I haven't spoken to you in months.

Joe(maybe years)Nation
0 Replies
 
Setanta
 
  1  
Reply Sun 9 Nov, 2008 12:09 pm
Holding bad habits in abeyance is not a good justification for taking them up again, Joe . . .
0 Replies
 
farmerman
 
  1  
Reply Sun 9 Nov, 2008 01:12 pm
@Joe Nation,
The really big procedural or Gizmalogically greatest thing was Obama opting out of the Campaign Finance stream. He was able to, by employing the rapid communications via his organization ( which was developed as a function of the protracted primary battle with Hillary), to raise a huge amount of quick cash and pay for a media blitz over the campaign.

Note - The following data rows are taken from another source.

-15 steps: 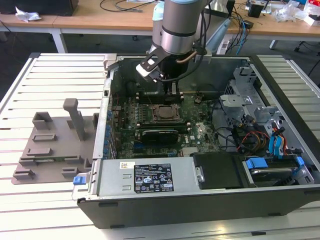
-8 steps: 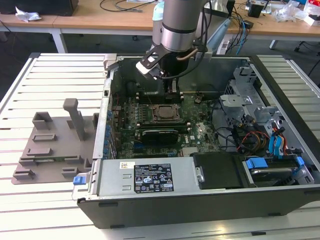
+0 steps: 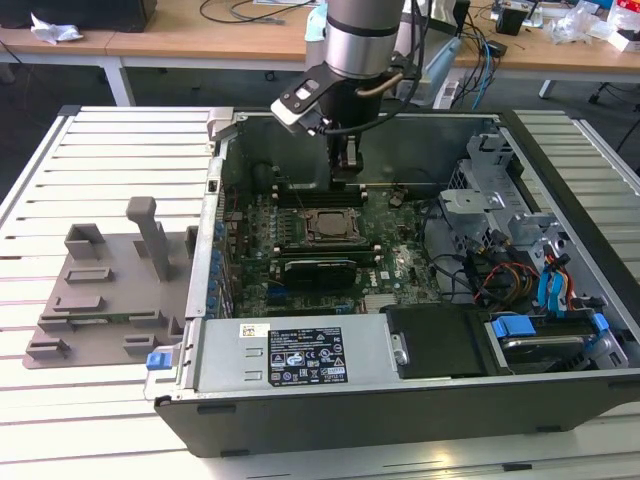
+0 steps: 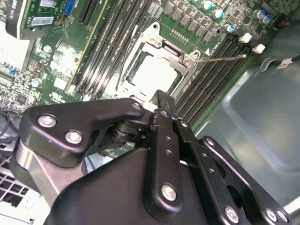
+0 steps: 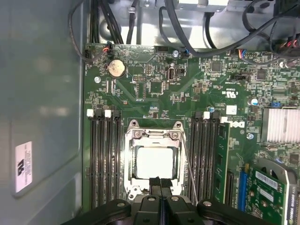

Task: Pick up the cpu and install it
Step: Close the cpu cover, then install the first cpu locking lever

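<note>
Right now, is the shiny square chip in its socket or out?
In. The cpu lies flat inside the dark socket frame on the green board, with the pincer hanging over it.

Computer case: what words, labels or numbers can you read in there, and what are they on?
Nothing reads clearly.
Black label on the power supply: print too small to read.
White sticker on the case wall: marks too small to read.
Board markings: too small to read.
</note>
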Controlling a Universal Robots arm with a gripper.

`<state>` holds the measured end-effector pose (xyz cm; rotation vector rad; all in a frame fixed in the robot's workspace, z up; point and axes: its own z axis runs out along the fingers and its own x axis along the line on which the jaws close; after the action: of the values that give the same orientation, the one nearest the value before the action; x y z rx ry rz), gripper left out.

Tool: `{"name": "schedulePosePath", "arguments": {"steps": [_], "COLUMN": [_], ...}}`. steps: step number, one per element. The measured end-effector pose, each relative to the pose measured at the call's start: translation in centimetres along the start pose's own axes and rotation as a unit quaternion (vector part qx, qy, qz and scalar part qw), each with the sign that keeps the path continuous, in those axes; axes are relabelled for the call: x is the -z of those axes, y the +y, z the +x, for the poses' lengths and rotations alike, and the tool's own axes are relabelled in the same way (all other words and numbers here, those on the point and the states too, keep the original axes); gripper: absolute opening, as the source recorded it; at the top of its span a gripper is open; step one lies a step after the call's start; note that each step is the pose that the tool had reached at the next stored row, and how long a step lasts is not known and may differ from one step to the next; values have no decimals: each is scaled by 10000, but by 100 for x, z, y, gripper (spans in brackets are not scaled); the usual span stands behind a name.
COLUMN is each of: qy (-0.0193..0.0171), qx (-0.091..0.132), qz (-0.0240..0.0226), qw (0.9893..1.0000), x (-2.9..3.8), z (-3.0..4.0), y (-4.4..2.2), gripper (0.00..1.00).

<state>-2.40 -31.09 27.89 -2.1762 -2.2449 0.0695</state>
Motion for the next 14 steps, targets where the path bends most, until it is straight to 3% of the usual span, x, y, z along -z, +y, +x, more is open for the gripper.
{"name": "schedulePosePath", "arguments": {"steps": [8, 12, 14], "qy": [1, -16, -28], "qx": [1, 383, 694], "qz": [0, -8, -15], "qw": [10000, 9993, 9976], "x": [34, 34, 34], "z": [-1, -1, -1], "y": [-1, -1, -1], "gripper": [11, 11, 11]}}
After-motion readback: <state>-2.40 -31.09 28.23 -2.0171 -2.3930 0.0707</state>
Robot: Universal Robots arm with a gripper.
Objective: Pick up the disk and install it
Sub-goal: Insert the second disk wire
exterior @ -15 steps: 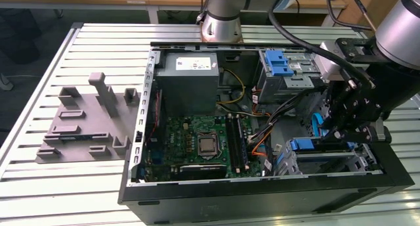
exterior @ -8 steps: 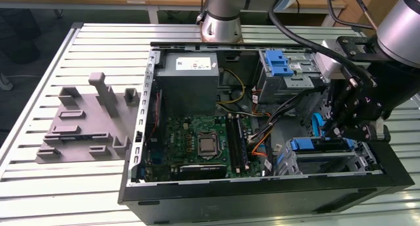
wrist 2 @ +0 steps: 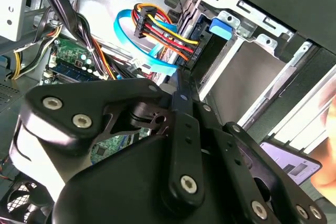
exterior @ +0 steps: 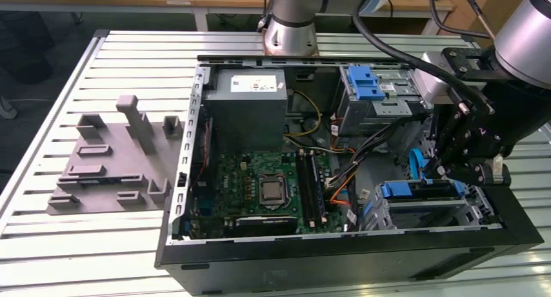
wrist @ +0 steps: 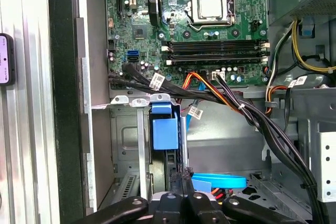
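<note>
One disk point(exterior: 422, 190) matters here, and it sits on edge inside the drive cage point(exterior: 482, 210) at the corner of the open computer case point(exterior: 344, 258), on the exterior view's right. Its blue carrier frame point(wrist: 165, 129) faces out of the slot toward the motherboard point(wrist: 210, 19).

My tool point(wrist: 184, 182) hangs inside the case just beside that blue frame. In both wrist views its fingers point(wrist 2: 181, 95) are drawn together to a narrow tip with nothing between them. I cannot tell whether the tip touches the carrier.

A bundle of red, yellow and black cables point(wrist 2: 163, 30) and a flat blue ribbon point(wrist 2: 136, 38) run close to the cage mouth.

I judge the disk to be dense and rigid, heavy for its size, with slick bare metal faces. It would not take knocks or twisting well. The plastic carrier is the softer, grippier part, so I would hold it by the blue frame's edges or press on the blue tab. I would keep off the metal faces and the connector end, and clear of the cables.
</note>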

Observers have said that, while most folks have their minds made up early, there were several percentages(/) of folks who actually changed a fence sitting position by Obamas last televison speech that was played during the World Series. SInce the SEries was not a nationally big draw, Obama could fit his presentation in and (as it drew a huuge audience), these people were actually swayed that close to election.
Joe Nation
 
  1  
Reply Sun 9 Nov, 2008 08:27 pm
@farmerman,
You are absolutely correct.

It's the end of public financing for elections.
The conservatives should be happy as clams at high tide except they have just figured out that millions and millions of small donations will trump huge whomper ones everytime.